### What you are asked to do
Once you find the line with "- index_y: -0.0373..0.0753" in the data that follows, repeat it and every line after it exactly, through the line with "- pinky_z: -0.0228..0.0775".
Start of Block
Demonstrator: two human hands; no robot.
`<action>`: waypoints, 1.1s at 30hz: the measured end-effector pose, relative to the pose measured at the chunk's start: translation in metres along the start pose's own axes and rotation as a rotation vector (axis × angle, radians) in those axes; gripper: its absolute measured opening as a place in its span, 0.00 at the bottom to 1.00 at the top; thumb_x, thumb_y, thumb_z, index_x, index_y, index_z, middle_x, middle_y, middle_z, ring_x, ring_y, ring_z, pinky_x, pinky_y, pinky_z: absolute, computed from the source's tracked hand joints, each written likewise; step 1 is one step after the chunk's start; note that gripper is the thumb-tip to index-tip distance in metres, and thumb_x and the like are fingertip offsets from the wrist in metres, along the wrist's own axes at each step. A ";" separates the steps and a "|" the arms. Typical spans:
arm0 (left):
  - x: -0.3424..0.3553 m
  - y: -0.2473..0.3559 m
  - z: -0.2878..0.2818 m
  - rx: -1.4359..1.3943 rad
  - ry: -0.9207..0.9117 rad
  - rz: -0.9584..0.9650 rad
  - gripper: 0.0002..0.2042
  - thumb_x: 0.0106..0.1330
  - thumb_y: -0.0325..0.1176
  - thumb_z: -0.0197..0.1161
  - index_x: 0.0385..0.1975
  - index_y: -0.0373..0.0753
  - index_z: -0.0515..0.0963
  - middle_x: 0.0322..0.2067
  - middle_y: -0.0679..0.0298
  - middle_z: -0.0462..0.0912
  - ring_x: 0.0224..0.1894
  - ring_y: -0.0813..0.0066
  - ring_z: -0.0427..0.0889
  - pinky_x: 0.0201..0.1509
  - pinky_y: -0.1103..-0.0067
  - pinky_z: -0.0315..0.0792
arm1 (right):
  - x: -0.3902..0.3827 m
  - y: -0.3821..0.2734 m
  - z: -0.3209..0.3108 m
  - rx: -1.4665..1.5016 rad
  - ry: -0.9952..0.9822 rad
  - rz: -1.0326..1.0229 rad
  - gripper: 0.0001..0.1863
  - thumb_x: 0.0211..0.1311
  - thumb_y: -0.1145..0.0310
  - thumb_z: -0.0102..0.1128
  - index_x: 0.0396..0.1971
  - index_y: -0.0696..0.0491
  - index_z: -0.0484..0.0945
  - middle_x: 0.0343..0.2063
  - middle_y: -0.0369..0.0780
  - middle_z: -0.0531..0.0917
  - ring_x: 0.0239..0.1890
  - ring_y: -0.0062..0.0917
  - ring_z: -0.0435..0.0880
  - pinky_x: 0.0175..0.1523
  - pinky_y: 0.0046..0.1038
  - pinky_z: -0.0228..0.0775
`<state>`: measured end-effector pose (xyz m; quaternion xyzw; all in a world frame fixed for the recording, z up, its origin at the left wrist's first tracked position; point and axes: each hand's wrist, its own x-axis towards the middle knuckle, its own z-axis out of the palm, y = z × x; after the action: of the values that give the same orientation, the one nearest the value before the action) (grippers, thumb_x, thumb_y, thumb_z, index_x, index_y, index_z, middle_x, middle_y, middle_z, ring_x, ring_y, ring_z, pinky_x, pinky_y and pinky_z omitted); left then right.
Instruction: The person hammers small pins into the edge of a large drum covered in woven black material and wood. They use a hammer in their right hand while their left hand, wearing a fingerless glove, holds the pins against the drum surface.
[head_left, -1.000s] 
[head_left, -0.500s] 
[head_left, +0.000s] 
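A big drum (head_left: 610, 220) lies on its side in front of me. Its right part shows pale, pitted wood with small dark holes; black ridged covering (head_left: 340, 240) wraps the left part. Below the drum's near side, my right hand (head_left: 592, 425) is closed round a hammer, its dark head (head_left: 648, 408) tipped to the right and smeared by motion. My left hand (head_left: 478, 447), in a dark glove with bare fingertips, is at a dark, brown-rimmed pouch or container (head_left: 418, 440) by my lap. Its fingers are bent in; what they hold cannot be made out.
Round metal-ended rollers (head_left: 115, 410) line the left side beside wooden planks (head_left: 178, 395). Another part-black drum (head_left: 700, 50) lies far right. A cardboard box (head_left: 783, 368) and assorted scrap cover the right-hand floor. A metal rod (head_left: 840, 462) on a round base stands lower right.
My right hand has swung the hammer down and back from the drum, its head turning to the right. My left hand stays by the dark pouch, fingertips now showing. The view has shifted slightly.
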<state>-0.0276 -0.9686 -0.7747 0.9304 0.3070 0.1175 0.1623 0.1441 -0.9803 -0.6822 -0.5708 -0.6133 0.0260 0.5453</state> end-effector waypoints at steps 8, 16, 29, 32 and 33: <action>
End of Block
### Result for this exercise
  - index_y: -0.0373..0.0753
  - index_z: -0.0515..0.0963
  - middle_x: 0.0322..0.2067
  - middle_y: -0.0679..0.0298
  - middle_z: -0.0462..0.0912
  - ring_x: 0.0224..0.1894
  - ring_y: -0.0813..0.0066
  - ring_z: -0.0427..0.0889
  - pinky_x: 0.0201..0.1509
  - pinky_y: -0.1103..-0.0067
  - pinky_z: -0.0315..0.0792
arm1 (right):
  - x: -0.3902..0.3827 m
  - y: -0.3821..0.2734 m
  - z: -0.3209..0.3108 m
  - rx: -1.4665..1.5016 rad
  - ry: -0.9952..0.9822 rad
  - rz: -1.0326..1.0229 rad
  - gripper: 0.0001..0.1863
  - thumb_x: 0.0211..0.1311
  - thumb_y: -0.1145..0.0310
  - thumb_z: -0.0102..0.1128
  - index_x: 0.0396..0.1971
  - index_y: -0.0696..0.0491
  - index_z: -0.0484..0.0945
  - middle_x: 0.0343..0.2063
  - middle_y: -0.0369..0.0780
  - middle_z: -0.0531..0.0917
  - ring_x: 0.0239..0.1890
  - ring_y: -0.0062..0.0917
  - ring_z: -0.0435..0.0880
  - pinky_x: 0.0175..0.1523
  - pinky_y: 0.0046..0.1038
  - pinky_z: -0.0228..0.0775

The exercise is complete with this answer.